PONE-D-13-34035: Cost Drivers for Voluntary Medical Male Circumcision Using Primary Source Data from sub-Saharan Africa    
PONE-D-13-32633: Costs and Impacts of Scaling up Voluntary Medical Male Circumcision in Tanzania                                   
PONE-D-13-31476: Cost Analysis of Integrating The PrePexTM Medical Device Into a Voluntary Medical Male Circumcision Program in Zimbabwe
VMMC Costing Fact Sheet (2014, PDF, 100 KB). Estimating the costs and benefits of VMMC services is crucial to the success of scale-up. Findings from three new studies by the President’s Emergency Plan for AIDS Relief (PEPFAR) through the USAID-funded Health Policy Project, which examines issues related to costing VMMC programmes, may aid decision makers in future allocation of HIV prevention resources.

Demand Creation
Creating sustained demand for VMMC is essential to the success of scale-up. Formative research should be an integral part of VMMC programmeming to guide the design of service delivery modalities that meet specific needs and desires of communities and specific age groups of men to take up VMMC. Demand creation messages and approaches need to be specifically tailored for different ages as there are important disparities in motivators and barriers to VMMC uptake by age groups. Positioning VMMC as a lifestyle choice with other health benefits rather than an HIV prevention method might increase acceptance of the service by both older men (over 25 years of age) and women, as demonstrated in the case of Zimbabwe. Service delivery modality and intensity through campaigns also is important to generate demand, influencing uptake of services especially by younger age groups such as adolescents.
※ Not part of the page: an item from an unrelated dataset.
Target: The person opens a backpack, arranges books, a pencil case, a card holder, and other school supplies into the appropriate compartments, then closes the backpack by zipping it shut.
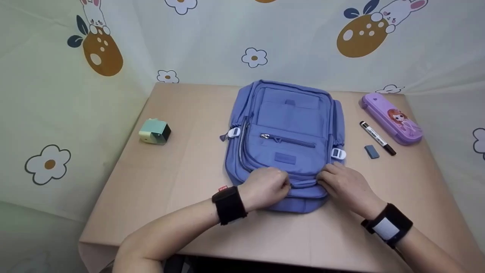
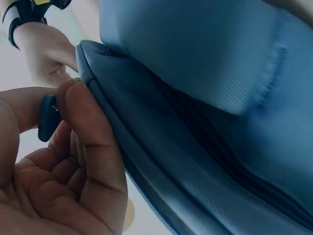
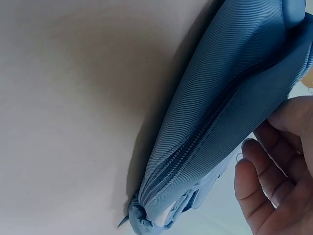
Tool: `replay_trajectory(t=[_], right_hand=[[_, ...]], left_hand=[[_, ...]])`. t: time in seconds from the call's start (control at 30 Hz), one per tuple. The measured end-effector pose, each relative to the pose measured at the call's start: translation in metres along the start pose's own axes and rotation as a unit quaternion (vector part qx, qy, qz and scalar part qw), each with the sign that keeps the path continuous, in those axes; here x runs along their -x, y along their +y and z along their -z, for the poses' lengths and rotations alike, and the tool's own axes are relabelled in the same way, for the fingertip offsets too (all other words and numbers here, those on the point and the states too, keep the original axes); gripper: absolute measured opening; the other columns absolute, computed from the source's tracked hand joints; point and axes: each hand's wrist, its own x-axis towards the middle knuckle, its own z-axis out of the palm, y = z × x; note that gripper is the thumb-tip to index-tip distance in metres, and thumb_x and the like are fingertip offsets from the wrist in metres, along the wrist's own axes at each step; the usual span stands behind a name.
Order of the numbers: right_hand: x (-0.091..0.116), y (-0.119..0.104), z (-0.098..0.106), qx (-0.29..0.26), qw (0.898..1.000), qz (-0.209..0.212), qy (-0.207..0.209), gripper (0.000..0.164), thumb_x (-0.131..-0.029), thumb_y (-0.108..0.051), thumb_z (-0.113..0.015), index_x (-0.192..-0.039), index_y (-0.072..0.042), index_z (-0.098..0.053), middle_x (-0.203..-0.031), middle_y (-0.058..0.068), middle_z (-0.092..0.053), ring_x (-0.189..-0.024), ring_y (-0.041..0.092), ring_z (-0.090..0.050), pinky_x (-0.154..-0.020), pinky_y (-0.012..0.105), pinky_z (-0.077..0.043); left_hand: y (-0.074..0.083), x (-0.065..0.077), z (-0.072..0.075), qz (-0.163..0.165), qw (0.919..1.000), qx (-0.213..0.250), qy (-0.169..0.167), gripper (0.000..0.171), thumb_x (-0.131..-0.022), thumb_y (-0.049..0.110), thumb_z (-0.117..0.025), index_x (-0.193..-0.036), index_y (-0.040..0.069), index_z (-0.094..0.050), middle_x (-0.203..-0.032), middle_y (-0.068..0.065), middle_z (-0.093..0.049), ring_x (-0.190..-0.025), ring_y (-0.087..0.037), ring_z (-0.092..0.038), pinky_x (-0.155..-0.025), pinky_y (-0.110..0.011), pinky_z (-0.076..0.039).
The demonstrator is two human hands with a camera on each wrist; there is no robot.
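Note:
A blue backpack (image 1: 291, 113) lies front side up, its lower end toward me. My left hand (image 1: 267, 185) is at the lower front pocket and pinches a blue zipper pull (image 2: 47, 118) between thumb and forefinger; the tab shows in the left wrist view. At the lower right corner of the same pocket, my right hand (image 1: 348, 186) holds the edge of the fabric with bent fingers. A closed zipper (image 3: 195, 134) runs along the bag's side in the right wrist view. Along the left side of the front, another zipper track (image 1: 241, 151) curves downward.
To the right lie a purple pencil case (image 1: 392, 119), a black-and-white marker (image 1: 377, 138) and a small blue-grey eraser (image 1: 371, 151). A mint-green and black boxy item (image 1: 155, 131) sits on the left of the table (image 1: 189, 159). Patterned cloth (image 1: 212, 45) hangs behind.

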Motion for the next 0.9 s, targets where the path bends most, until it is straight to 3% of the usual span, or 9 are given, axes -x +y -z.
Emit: replay_trajectory(t=[0.1,0.27,0.47,0.53,0.63,0.7,0.8,0.9], right_hand=[[0.001,0.001,0.001,-0.002,1.0,-0.003,-0.005,0.02,-0.081,-0.004,-0.083,-0.095,-0.013,-0.072,-0.092,-0.003,-0.061,-0.08,0.017,-0.057,-0.063,0.034,-0.051],[0.001,0.001,0.001,-0.005,1.0,-0.011,-0.017,0.019,-0.081,-0.006,-0.083,-0.096,-0.014,-0.073,-0.093,-0.003,-0.061,-0.081,0.017,-0.057,-0.064,0.034,-0.051],[0.001,0.001,-0.001,-0.006,0.999,-0.02,-0.029,0.018,-0.083,-0.007,-0.082,-0.096,-0.015,-0.073,-0.093,-0.003,-0.062,-0.083,0.018,-0.056,-0.065,0.034,-0.051],[0.001,0.001,-0.001,-0.006,0.999,-0.023,-0.032,0.018,-0.083,-0.007,-0.082,-0.096,-0.015,-0.072,-0.093,-0.003,-0.062,-0.083,0.018,-0.056,-0.065,0.034,-0.051],[0.001,0.001,-0.001,-0.007,0.999,-0.028,-0.033,0.018,-0.083,-0.008,-0.081,-0.096,-0.015,-0.072,-0.093,-0.004,-0.062,-0.084,0.017,-0.056,-0.066,0.034,-0.051],[0.001,0.0,-0.001,-0.009,0.999,-0.03,-0.034,0.017,-0.083,-0.008,-0.082,-0.096,-0.015,-0.072,-0.093,-0.004,-0.062,-0.084,0.017,-0.057,-0.066,0.035,-0.051],[0.001,-0.001,-0.001,-0.011,0.999,-0.035,-0.035,0.017,-0.083,-0.007,-0.081,-0.095,-0.015,-0.073,-0.093,-0.004,-0.062,-0.084,0.017,-0.057,-0.066,0.035,-0.051],[0.0,-0.002,0.0,-0.011,0.999,-0.039,-0.035,0.015,-0.085,-0.008,-0.08,-0.095,-0.015,-0.072,-0.093,-0.004,-0.062,-0.084,0.017,-0.056,-0.066,0.035,-0.051]], left_hand=[[0.002,-0.002,-0.004,-0.006,0.9999,-0.008,0.0,0.019,-0.094,0.017,-0.064,-0.076,0.017,-0.071,-0.07,0.008,-0.063,-0.06,-0.012,-0.06,-0.052,-0.031,-0.05],[-0.001,0.0,-0.003,-0.004,0.9999,-0.003,-0.011,0.016,-0.095,0.018,-0.065,-0.084,0.017,-0.076,-0.076,0.007,-0.069,-0.065,-0.012,-0.064,-0.056,-0.029,-0.052],[-0.011,0.009,0.008,-0.006,0.9999,0.01,0.0,0.026,-0.099,0.029,-0.065,-0.08,0.016,-0.076,-0.068,0.008,-0.064,-0.057,-0.009,-0.056,-0.052,-0.028,-0.047],[-0.017,0.013,0.014,-0.008,0.9998,0.006,0.016,0.021,-0.099,0.027,-0.066,-0.085,0.015,-0.077,-0.074,0.007,-0.068,-0.062,-0.009,-0.06,-0.055,-0.028,-0.05],[-0.031,0.016,0.021,-0.014,0.9989,-0.012,0.042,0.012,-0.096,0.016,-0.066,-0.098,0.013,-0.077,-0.09,0.002,-0.073,-0.08,-0.015,-0.067,-0.071,-0.03,-0.056],[-0.041,0.016,0.024,-0.021,0.9982,-0.026,0.051,0.018,-0.092,0.008,-0.064,-0.105,0.011,-0.076,-0.099,-0.001,-0.072,-0.09,-0.019,-0.067,-0.081,-0.032,-0.055],[-0.056,0.018,0.026,-0.03,0.9981,-0.035,0.042,0.026,-0.088,0.003,-0.063,-0.109,0.009,-0.076,-0.101,-0.003,-0.07,-0.093,-0.022,-0.063,-0.084,-0.035,-0.052],[-0.066,0.021,0.026,-0.041,0.9986,-0.032,0.011,0.026,-0.087,0.007,-0.065,-0.111,0.009,-0.077,-0.1,-0.002,-0.068,-0.089,-0.022,-0.058,-0.08,-0.036,-0.05]])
In both Zimbabwe and Tanzania, high numbers of adolescents (10-19 years) are accessing services during school holiday campaigns, which is not the case for older men who have proven to be more challenging to reach. VMMC programmes need to explore underlying cultural preferences and barriers to effectively target older clients. The barriers to VMMC demand in Kenya for older men included stigma associated with VMMC, and the perception of low risk for HIV for older men. Clearly, as programmes scale up, it is essential to understand and tailor both demand creation interventions and service delivery models to the specific age groups of clients.